---------- RECORDS FOR THE EXERCISE

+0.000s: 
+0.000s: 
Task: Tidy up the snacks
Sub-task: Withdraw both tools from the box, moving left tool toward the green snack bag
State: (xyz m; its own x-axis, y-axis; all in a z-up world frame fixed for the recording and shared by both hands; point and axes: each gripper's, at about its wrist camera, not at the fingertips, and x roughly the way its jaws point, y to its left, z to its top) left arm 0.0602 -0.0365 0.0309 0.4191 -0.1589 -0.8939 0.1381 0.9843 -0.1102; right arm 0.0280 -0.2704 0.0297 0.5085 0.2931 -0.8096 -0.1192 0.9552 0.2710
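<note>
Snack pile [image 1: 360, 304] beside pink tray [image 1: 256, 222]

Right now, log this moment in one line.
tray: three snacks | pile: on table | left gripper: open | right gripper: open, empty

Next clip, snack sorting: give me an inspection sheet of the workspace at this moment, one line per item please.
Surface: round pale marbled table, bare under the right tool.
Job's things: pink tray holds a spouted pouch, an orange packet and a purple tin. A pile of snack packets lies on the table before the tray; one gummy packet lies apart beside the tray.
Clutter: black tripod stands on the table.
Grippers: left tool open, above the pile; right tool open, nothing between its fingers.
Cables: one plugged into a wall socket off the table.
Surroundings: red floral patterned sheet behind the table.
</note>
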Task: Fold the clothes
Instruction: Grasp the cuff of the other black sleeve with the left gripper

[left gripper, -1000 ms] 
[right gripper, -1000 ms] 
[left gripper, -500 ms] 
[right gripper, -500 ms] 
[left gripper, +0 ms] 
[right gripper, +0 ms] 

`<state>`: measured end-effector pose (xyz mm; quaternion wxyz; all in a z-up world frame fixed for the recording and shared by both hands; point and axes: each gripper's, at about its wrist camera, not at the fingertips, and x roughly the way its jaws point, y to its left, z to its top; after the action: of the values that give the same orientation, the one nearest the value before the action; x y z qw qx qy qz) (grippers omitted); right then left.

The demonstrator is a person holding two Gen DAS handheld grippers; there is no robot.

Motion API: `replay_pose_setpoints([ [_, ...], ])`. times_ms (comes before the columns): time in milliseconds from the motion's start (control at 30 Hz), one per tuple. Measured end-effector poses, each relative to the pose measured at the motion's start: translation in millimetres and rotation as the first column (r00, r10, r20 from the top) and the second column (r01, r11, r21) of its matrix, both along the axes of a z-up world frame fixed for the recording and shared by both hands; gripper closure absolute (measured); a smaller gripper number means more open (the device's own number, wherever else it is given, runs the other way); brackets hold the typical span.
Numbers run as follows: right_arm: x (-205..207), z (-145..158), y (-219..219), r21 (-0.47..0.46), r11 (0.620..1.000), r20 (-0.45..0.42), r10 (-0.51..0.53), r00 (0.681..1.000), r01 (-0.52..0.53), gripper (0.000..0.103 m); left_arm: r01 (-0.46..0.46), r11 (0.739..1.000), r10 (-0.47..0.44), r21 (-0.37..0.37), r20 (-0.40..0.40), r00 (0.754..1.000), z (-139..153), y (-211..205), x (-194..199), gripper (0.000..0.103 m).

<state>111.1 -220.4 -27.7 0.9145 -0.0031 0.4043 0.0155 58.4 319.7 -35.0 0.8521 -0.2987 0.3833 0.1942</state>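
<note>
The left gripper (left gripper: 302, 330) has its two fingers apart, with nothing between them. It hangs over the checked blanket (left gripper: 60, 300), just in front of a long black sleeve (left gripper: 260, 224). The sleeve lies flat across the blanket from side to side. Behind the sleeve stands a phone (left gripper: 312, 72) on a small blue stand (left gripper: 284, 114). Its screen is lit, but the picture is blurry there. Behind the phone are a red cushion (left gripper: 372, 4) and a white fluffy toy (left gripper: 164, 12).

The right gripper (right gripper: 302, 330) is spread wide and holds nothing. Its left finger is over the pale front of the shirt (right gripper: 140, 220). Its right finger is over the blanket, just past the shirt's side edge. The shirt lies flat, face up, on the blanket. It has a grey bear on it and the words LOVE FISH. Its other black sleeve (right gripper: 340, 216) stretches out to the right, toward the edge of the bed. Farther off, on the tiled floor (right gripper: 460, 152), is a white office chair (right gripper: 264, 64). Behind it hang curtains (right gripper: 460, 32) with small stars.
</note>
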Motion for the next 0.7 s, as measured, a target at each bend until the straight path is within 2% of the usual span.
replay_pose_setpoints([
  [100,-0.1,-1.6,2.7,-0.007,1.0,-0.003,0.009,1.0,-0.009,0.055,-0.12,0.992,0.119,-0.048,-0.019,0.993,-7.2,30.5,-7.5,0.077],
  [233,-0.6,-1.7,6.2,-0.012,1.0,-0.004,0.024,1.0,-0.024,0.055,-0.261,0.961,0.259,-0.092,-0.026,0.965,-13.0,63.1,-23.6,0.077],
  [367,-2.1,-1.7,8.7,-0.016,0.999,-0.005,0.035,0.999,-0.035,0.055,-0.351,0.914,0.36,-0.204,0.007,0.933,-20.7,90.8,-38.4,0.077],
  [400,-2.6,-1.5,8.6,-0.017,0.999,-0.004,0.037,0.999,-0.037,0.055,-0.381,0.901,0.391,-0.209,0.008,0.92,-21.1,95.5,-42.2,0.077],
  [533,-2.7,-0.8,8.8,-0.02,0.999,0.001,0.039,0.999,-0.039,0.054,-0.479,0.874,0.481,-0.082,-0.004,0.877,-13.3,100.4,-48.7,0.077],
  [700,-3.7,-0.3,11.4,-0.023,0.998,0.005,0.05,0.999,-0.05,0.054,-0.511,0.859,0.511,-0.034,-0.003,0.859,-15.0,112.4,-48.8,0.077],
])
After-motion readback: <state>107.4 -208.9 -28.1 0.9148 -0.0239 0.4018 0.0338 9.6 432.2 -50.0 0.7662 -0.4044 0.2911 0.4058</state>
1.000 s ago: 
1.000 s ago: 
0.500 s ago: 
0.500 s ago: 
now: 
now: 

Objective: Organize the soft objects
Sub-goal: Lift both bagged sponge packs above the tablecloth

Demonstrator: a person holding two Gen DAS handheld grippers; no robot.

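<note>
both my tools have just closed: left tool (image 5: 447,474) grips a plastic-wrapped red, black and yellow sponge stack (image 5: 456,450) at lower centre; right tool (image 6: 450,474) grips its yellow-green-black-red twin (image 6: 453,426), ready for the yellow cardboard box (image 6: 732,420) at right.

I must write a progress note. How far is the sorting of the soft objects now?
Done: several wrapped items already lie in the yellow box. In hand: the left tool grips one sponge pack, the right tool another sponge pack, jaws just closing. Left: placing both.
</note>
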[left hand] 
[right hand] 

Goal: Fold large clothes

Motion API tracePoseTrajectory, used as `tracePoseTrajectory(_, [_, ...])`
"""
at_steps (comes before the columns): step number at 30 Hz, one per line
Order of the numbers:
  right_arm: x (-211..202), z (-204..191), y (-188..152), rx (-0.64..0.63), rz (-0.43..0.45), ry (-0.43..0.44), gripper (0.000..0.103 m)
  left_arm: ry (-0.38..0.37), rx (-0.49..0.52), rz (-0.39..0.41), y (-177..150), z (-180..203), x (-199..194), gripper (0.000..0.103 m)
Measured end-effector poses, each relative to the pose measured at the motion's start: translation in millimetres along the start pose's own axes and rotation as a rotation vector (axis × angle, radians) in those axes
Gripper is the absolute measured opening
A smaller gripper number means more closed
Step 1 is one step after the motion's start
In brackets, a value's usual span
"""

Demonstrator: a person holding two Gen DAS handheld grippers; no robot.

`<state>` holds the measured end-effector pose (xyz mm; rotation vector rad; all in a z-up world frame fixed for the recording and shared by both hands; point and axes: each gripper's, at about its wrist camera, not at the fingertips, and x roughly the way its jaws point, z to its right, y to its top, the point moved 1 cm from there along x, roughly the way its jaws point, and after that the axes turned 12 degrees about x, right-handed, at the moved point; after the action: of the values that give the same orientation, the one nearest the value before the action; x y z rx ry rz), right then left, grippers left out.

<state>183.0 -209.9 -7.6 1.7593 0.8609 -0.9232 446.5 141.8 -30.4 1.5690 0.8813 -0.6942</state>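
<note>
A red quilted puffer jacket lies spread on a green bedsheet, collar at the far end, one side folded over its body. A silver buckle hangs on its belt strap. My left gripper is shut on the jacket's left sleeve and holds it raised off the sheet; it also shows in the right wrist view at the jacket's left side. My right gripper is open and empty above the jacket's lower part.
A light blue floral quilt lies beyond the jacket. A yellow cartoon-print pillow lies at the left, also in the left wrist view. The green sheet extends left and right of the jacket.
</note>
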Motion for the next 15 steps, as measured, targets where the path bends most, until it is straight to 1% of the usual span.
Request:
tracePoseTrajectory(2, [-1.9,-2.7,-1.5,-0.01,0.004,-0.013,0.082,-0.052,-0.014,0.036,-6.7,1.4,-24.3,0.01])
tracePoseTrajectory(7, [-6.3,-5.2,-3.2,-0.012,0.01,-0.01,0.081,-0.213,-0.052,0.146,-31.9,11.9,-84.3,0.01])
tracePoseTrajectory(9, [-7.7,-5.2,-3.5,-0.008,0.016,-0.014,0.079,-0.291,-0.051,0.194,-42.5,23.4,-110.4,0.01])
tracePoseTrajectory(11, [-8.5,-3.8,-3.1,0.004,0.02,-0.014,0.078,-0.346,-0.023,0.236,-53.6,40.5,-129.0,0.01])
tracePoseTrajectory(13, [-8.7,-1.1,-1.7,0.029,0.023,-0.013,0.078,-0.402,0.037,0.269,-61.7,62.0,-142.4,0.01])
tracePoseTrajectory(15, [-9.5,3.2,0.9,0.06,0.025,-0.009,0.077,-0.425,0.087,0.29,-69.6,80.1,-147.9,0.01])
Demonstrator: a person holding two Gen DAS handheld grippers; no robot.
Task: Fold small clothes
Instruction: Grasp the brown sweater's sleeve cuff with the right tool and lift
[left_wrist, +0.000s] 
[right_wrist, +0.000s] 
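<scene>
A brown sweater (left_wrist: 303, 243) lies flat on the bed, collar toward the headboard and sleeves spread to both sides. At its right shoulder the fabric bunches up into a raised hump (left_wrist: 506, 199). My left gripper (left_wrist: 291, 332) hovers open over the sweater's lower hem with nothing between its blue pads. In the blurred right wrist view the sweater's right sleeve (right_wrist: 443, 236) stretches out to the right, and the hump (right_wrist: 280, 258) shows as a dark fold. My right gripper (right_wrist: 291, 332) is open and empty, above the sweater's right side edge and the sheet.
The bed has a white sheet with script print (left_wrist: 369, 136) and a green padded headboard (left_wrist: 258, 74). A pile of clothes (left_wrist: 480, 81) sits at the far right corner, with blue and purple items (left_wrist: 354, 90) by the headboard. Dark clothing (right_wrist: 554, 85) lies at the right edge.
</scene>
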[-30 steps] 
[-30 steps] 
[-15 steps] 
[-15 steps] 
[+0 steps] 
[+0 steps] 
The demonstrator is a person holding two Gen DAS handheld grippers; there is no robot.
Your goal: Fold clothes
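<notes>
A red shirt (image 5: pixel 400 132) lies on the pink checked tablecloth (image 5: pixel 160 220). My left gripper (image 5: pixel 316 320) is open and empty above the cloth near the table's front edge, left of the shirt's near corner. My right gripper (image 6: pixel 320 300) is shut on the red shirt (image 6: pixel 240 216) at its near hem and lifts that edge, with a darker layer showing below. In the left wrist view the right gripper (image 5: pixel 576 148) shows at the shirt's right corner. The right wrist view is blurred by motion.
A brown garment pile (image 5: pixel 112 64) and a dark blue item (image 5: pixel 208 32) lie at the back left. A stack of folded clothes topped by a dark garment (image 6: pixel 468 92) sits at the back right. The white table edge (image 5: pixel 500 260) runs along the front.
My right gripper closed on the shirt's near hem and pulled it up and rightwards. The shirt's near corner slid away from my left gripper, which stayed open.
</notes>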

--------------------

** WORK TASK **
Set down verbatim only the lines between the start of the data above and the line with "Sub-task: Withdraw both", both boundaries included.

** EXERCISE RESULT **
+0.000s: 
+0.000s: 
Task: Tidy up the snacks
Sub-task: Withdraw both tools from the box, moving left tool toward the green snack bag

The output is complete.